▸ Problem requirements
Lines below starting with the line with "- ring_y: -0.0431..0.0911" and going on through the line with "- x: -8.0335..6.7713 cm" must be output exactly; the rest of the records must be left out.

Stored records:
────
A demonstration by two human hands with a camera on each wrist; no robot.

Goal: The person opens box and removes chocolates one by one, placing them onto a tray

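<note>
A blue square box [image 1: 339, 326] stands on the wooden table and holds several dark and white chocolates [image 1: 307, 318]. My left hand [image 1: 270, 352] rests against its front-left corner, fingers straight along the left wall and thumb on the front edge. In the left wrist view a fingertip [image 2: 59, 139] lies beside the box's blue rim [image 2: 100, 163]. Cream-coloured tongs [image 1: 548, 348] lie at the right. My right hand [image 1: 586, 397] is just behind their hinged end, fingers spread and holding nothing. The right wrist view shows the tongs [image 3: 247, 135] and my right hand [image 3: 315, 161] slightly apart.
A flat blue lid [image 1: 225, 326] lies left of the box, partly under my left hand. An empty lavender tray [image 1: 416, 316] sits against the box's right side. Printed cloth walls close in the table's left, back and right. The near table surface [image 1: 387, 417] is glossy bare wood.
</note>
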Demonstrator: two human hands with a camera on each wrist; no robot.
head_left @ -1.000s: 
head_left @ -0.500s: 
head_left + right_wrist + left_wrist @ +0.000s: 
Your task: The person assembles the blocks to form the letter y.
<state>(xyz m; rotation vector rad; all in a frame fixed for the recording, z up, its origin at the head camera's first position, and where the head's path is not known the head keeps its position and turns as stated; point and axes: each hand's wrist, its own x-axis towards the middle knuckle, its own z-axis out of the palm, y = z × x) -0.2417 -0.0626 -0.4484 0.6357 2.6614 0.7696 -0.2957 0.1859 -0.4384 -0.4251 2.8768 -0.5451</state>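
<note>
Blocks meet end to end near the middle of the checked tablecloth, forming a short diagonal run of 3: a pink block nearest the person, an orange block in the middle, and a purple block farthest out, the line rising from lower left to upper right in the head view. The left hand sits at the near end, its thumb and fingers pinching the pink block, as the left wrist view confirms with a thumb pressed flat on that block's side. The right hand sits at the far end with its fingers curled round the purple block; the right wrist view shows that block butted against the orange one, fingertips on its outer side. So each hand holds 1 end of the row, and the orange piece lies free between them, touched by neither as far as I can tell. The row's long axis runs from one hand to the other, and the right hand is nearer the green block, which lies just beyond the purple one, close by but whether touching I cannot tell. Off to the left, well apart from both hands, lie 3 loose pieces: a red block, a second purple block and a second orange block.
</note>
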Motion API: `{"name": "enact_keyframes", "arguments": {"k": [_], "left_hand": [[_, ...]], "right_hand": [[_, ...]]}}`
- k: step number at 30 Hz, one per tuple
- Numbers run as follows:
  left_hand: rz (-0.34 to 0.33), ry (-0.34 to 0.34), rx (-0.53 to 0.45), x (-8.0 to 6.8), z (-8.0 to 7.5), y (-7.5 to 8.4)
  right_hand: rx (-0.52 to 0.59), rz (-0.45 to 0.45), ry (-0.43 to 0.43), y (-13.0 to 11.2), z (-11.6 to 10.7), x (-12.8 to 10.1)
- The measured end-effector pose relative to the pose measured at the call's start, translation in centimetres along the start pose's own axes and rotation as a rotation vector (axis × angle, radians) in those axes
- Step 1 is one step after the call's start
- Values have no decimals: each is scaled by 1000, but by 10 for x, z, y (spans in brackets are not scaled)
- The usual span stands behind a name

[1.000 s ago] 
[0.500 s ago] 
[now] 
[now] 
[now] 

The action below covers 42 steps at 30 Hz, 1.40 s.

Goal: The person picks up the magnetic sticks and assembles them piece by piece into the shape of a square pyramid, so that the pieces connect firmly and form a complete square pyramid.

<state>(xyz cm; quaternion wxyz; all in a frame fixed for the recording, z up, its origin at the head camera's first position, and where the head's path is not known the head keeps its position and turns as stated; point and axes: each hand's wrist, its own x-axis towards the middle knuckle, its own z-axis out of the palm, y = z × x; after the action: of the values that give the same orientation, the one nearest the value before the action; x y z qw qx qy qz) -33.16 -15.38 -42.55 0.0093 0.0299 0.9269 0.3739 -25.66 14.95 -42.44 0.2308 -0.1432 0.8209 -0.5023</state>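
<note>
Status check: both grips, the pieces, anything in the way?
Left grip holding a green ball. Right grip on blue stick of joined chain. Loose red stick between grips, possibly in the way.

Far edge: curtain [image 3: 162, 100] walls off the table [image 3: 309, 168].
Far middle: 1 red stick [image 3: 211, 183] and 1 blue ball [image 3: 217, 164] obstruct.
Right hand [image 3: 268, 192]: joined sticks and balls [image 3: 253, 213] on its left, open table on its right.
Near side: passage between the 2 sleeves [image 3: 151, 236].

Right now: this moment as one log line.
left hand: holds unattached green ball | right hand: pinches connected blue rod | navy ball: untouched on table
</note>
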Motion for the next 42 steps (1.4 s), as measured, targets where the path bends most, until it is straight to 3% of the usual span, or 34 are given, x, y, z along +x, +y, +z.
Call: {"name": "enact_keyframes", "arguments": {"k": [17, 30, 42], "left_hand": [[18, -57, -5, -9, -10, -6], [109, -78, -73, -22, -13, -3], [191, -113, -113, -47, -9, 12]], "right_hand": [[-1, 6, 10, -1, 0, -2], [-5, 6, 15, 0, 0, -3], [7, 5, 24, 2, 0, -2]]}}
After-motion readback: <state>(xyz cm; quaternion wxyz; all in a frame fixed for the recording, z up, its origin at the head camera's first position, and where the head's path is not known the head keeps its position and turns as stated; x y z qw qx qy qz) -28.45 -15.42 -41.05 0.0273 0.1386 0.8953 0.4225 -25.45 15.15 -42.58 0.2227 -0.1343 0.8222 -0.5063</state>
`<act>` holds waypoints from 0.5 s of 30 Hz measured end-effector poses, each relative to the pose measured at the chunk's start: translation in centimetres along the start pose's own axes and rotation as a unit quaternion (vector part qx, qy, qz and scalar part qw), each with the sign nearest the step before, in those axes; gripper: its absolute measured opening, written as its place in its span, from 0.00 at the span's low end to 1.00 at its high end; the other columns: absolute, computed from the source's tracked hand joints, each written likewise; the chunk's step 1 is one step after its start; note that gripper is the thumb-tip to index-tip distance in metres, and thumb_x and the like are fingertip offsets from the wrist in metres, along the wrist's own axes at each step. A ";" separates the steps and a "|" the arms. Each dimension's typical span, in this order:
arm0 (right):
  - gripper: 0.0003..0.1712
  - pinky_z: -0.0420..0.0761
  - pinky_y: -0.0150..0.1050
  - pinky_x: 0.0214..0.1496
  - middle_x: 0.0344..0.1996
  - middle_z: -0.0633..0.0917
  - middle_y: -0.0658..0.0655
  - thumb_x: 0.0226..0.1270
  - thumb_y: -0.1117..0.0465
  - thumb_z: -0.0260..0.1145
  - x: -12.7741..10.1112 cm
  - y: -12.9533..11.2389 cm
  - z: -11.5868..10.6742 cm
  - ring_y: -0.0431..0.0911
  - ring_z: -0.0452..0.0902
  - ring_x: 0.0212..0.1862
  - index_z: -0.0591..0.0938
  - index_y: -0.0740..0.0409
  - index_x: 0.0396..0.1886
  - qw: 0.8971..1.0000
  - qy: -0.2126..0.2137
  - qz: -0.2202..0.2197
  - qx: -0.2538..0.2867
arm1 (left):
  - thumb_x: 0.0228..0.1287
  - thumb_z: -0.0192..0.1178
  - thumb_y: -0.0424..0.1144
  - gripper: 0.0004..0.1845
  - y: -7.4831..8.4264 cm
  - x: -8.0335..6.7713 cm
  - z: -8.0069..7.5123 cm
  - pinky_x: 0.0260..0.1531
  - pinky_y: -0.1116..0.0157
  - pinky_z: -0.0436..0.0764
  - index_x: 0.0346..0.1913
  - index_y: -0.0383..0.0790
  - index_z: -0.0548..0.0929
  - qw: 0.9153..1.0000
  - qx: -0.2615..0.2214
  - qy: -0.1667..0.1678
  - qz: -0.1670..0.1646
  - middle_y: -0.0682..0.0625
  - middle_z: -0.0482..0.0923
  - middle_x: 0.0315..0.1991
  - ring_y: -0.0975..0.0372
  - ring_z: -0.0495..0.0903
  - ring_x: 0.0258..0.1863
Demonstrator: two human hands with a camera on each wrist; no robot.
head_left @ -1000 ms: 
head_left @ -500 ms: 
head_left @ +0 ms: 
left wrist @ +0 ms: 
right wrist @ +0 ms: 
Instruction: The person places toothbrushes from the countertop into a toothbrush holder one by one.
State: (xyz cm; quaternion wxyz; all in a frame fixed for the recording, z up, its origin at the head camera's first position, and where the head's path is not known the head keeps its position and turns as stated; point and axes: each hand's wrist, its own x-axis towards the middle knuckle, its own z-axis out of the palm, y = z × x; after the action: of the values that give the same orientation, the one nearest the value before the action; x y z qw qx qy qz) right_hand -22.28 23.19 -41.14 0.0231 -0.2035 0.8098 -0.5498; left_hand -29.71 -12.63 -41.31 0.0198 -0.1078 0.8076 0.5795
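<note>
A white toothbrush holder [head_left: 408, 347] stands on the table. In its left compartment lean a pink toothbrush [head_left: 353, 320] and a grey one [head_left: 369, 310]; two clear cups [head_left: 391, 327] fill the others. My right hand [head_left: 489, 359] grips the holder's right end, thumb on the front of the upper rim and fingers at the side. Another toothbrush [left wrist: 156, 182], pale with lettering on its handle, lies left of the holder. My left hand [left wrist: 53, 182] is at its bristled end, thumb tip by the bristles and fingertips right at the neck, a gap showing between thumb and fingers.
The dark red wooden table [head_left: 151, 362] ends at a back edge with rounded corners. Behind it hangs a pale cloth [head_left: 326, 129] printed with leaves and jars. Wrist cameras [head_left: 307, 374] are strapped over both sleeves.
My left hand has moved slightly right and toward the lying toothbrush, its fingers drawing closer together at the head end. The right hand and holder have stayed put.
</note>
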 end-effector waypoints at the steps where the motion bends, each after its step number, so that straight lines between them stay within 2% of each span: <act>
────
▸ Response area
  - ring_y: -0.0431..0.0911
  - ring_z: -0.0452..0.0902
  - ring_x: 0.0212..0.1862
  - index_z: -0.0591..0.0938
  - index_y: -0.0740..0.0409
  - index_x: 0.0396..0.1886
  - qw: 0.8971..1.0000
  - qy: -0.2126..0.2137
  - qz: -0.2202..0.2197
  - qx: -0.2538..0.2867
arm1 (left):
  - thumb_x: 0.0228..0.1287
  - thumb_z: -0.0192..0.1178
  - thumb_y: -0.0424..0.1144
  - gripper: 0.0004..0.1845
  - y: -7.4831..8.4264 cm
  - x: -8.0335..6.7713 cm

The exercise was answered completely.